Trade is expected to recover in 2016, with global growth in merchandise trade rising to around 3 per cent, according to the latest HSBC Trade Forecast.

This expansion will be driven by developed markets, although in the longer term emerging economies are likely to take the lead as trade growth accelerates further. New agreements to liberalise trade could provide a further potential boost, the report says.

The Trade Forecast, modelled for HSBC by Oxford Economics, predicts world merchandise trade will grow just 1 per cent in 2015, down from 3.1 per cent in 2014. This would be the lowest annual growth rate since 2009. But the report concludes that the recent slowing of global trade is cyclical, rather than structural, estimating that growth in trade of goods will recover to around 3 per cent in 2016 before rising to 5 per cent a year between 2018 and 2020.
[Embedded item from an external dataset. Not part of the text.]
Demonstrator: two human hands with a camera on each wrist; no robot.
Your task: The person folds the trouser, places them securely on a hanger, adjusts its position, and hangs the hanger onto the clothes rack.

While in the short term the outlook for trade is challenging, over the longer term there are reasons for optimism

Stuart Tait

Global Head of Trade and Receivables Finance, HSBC

A slowdown in Chinese manufacturing and weaker imports in emerging markets are some of the causes of recent sluggish trade growth, according to the report. Merchandise imports for 2015 are expected to contract by 6 per cent in China and 8 per cent in Brazil. But import volumes in developed economies remain relatively robust: they are forecast to grow by between 5 to 6 per cent in the US and Western Europe in 2015.

Continued economic growth, investment and consumption in the US and the eurozone are expected to drive trade expansion for the next couple of years. Emerging economies will be the driving force in the longer term, however. The report predicts that Asian nations with young populations and rising incomes will lead the way. Goods exports from India and Vietnam are expected to exceed 10 per cent a year between 2021 and 2030.

Efforts to liberalise trade could also have a positive impact if fully implemented. The recently expanded World Trade Organization (WTO) Information Technology Agreement now guarantees duty-free trade in electronics products worth around USD1.4 trillion each year. In addition, 12 nations have negotiated the Trans-Pacific Partnership, a new trade agreement to bring down tariffs and barriers across an area that represents 40 per cent of global GDP. A WTO Trade Facilitation Agreement, due to be ratified by member states, promises to simplify customs procedures, making it cheaper and easier to trade goods across borders.

Stuart Tait, Global Head of Trade and Receivables Finance, HSBC, said: “While in the short term the outlook for trade is challenging, over the longer term there are reasons for optimism, as the outlook for the next few years and beyond picks up. We are working with businesses around the world to position them to take advantage of the recovery.”

For more information and to read the full HSBC Trade Forecast, visit the HSBC Global Connections website.

Note
The HSBC Trade Forecast is modelled by Oxford Economics for HSBC. Oxford Economics produces a global report and country-specific reports on the following 23 countries and territories: Hong Kong, China, Australia, Indonesia, Malaysia, India, Singapore, Vietnam, Bangladesh, Canada, the US, Brazil, Mexico, Argentina, the UK, France, Turkey, Germany, Poland, Ireland, the UAE, Saudi Arabia, and Egypt. The global report also includes analysis of trade with Japan and Korea.